* _AIM OF THE EXERCISE_: Begin with the first line of the listing and quote every line through the one containing "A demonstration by"; give only those lines.
-------------------------
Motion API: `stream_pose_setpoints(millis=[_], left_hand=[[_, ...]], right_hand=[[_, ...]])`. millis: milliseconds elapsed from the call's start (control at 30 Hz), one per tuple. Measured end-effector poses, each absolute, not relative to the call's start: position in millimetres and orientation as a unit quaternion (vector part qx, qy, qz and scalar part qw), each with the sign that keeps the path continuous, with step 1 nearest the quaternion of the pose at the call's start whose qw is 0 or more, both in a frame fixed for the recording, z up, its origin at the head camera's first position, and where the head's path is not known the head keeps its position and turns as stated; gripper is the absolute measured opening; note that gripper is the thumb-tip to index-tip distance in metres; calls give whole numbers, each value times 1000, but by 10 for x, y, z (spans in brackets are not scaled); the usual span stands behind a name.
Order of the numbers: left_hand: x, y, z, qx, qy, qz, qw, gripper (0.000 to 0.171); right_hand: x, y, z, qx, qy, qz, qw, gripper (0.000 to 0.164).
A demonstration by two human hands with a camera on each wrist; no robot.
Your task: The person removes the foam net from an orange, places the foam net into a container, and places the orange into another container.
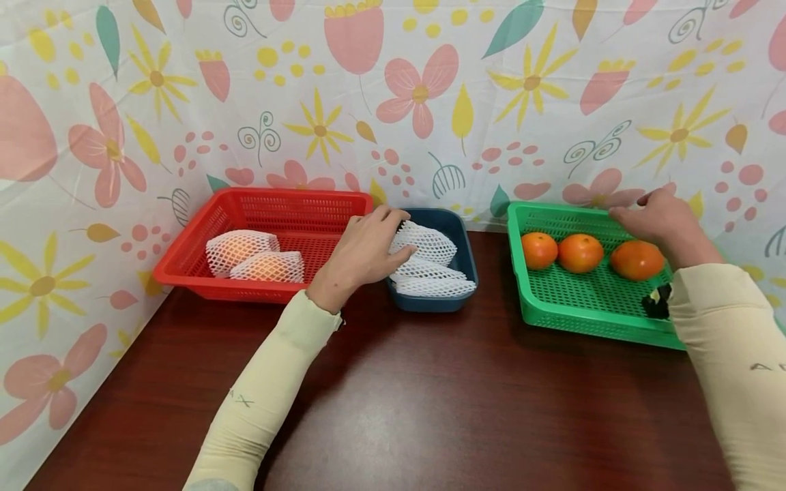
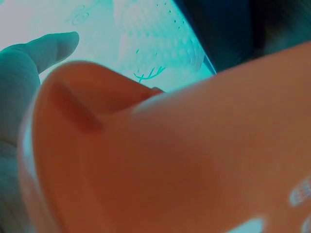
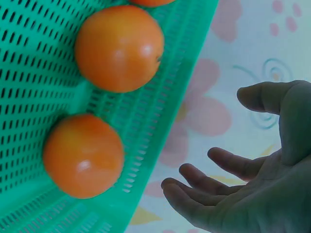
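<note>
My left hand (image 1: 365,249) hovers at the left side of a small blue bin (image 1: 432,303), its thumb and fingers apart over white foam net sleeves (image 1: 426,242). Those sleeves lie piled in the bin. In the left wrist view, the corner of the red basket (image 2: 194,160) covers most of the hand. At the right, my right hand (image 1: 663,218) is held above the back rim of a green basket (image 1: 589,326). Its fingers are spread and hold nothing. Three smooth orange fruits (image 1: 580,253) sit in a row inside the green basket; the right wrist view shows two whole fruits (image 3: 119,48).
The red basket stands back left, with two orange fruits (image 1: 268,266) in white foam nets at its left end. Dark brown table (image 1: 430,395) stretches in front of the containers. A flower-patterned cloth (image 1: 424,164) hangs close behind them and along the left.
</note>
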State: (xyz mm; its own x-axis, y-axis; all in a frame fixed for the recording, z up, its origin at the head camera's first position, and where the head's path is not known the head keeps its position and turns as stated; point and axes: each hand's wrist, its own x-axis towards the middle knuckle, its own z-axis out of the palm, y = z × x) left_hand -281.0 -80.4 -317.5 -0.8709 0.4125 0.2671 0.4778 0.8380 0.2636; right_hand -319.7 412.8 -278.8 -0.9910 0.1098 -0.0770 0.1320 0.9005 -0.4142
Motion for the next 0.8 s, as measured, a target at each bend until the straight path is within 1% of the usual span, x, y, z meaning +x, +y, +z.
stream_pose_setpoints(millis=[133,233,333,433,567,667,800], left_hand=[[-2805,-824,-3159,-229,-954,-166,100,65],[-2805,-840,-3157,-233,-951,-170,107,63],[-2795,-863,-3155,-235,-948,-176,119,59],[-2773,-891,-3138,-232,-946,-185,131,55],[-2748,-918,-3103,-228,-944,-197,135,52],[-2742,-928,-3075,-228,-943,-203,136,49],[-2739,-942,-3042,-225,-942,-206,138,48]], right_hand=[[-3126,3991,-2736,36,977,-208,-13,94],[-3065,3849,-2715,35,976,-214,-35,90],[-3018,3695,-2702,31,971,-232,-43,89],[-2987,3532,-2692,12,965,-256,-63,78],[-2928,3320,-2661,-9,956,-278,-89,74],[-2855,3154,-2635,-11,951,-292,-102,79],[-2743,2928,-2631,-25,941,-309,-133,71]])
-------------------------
* _TASK RESULT_:
Motion API: `stream_pose_setpoints(millis=[_], left_hand=[[_, ...]], right_hand=[[_, ...]])`. millis: milliseconds elapsed from the call's start (control at 30 Hz), one per tuple. Measured end-effector poses, each absolute, not relative to the call's start: position in millimetres and orientation as a unit quaternion (vector part qx, qy, qz and scalar part qw), each with the sign that keeps the path continuous, with step 1 nearest the quaternion of the pose at the call's start whose qw is 0 or more, both in a frame fixed for the recording, z up, its origin at the head camera's first position, and where the head's path is not known the head keeps its position and turns as stated; gripper is the absolute measured opening; note that gripper is the thumb-tip to index-tip distance in metres; calls give whole numbers, each value times 1000, but by 10 for x, y, z (spans in brackets are not scaled); the usual span stands behind a name.
Order of the numbers: left_hand: x, y, z, qx, qy, qz, qw, gripper (0.000 to 0.171); right_hand: x, y, z, qx, qy, qz, qw, gripper (0.000 to 0.164).
A demonstration by two human hands with a camera on each wrist; no robot.

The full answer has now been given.